● Problem description
Of the entries that follow, how many lines hold the string "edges"? Write the number and nothing more.

● Data extract

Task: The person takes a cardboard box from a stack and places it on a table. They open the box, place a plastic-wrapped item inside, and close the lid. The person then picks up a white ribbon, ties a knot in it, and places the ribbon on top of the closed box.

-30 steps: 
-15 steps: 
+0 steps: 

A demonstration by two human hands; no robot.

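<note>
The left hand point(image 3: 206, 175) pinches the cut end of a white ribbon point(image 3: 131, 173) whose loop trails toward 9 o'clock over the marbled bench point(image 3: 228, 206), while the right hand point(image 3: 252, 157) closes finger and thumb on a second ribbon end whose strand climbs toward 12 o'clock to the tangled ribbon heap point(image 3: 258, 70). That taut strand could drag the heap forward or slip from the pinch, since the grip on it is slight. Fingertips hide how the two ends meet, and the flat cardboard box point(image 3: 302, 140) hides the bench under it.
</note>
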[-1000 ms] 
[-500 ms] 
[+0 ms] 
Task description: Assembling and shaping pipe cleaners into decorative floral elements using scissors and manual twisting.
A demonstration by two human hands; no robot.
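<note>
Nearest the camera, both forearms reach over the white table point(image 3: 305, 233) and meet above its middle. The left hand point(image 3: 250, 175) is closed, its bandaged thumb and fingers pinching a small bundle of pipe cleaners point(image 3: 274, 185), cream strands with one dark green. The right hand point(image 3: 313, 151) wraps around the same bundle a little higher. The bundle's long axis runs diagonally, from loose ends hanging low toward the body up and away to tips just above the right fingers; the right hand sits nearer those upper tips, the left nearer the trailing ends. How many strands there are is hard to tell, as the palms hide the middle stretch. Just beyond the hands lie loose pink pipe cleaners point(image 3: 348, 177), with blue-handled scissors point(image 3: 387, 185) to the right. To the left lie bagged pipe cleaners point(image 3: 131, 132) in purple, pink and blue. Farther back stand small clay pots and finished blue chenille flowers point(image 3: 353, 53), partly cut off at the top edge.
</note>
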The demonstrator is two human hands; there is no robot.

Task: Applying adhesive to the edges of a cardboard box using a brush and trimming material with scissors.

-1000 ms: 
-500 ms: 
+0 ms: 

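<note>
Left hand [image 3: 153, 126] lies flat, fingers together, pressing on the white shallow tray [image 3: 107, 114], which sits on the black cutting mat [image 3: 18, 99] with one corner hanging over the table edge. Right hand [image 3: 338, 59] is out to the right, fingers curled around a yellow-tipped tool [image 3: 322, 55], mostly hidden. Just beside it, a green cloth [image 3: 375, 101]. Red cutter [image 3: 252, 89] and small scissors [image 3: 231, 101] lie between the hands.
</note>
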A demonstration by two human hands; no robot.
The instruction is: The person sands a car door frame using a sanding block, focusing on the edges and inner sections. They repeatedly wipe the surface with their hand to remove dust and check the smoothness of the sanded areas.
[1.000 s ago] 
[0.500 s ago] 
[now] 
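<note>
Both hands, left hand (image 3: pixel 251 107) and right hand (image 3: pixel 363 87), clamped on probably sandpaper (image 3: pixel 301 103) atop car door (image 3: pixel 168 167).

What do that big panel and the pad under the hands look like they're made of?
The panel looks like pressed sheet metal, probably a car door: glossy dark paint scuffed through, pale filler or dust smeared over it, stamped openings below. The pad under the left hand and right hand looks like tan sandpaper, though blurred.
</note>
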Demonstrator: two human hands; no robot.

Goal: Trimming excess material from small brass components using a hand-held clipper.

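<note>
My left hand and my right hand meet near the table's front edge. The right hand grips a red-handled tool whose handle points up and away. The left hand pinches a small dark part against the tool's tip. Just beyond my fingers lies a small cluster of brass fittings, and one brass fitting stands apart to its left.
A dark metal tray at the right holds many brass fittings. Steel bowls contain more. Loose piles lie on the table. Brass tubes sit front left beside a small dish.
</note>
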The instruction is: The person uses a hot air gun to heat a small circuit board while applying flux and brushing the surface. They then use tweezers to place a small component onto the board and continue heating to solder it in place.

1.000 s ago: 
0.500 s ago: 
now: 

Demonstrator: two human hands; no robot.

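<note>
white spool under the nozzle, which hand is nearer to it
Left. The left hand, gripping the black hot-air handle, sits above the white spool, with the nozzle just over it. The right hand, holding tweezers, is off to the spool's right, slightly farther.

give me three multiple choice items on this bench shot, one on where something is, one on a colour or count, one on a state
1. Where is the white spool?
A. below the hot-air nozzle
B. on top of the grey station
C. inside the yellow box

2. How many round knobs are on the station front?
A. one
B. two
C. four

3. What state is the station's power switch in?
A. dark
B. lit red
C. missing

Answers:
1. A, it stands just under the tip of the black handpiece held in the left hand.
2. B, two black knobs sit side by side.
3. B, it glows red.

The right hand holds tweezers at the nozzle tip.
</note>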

● Your solution
2